_EXERCISE OBJECTIVE_: Copy the listing below exactly. Pictures stay out of it.

** Opening INFORMATION SUPPLIED block **

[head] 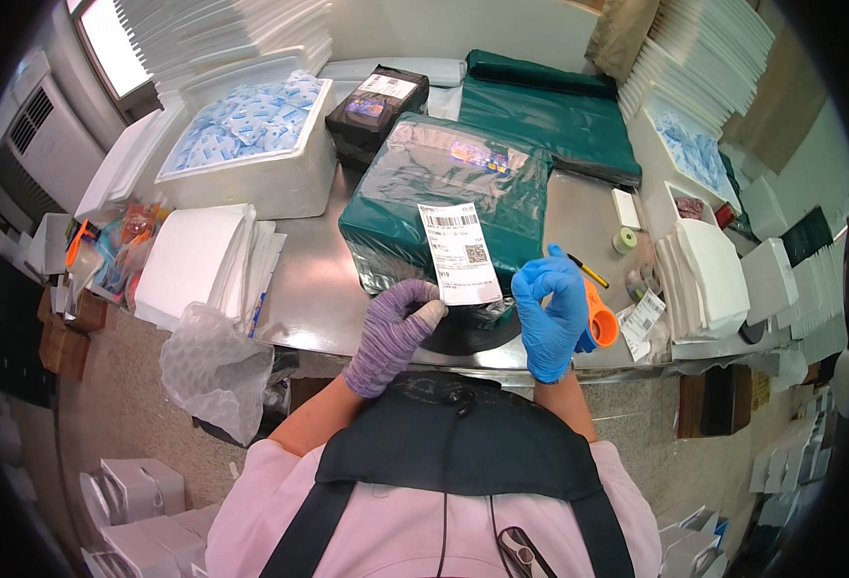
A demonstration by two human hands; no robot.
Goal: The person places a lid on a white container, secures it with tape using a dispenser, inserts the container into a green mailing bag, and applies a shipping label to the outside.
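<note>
A large box wrapped in green plastic and clear tape (388, 217) sits on the metal table in front of me. My left hand (399, 336), in a purple knitted glove, pinches the lower left corner of a white printed shipping label (460, 253) over the box's near side. Whether the label is stuck down cannot be told. My right hand (553, 311), in a blue rubber glove, is beside the label's lower right, its fingers curled; nothing shows between them. Just right of it lie an orange and blue tape dispenser (601, 325) and a yellow and black marker (589, 270).
A foam box of ice packs (251, 177) stands at the back left, beside a black wrapped parcel (377, 115). Green plastic bags (540, 119) lie at the back. White foam sheets (186, 253) are at the left, more (706, 282) at the right, near a loose label (641, 321).
</note>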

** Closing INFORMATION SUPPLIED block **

_PROBLEM SOLUTION_:
[head] 
A demonstration by two human hands; no robot.
Goal: The person places a lid on a white container, secures it with tape using a dispenser, inserts the container into a green mailing bag, and applies a shipping label to the outside.
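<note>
A large box wrapped in green plastic and clear tape (388, 217) sits on the metal table in front of me. My left hand (399, 336), in a purple knitted glove, pinches the lower left corner of a white printed shipping label (460, 253) over the box's near side. Whether the label is stuck down cannot be told. My right hand (553, 311), in a blue rubber glove, is beside the label's lower right, its fingers curled; nothing shows between them. Just right of it lie an orange and blue tape dispenser (601, 325) and a yellow and black marker (589, 270).
A foam box of ice packs (251, 177) stands at the back left, beside a black wrapped parcel (377, 115). Green plastic bags (540, 119) lie at the back. White foam sheets (186, 253) are at the left, more (706, 282) at the right, near a loose label (641, 321).
</note>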

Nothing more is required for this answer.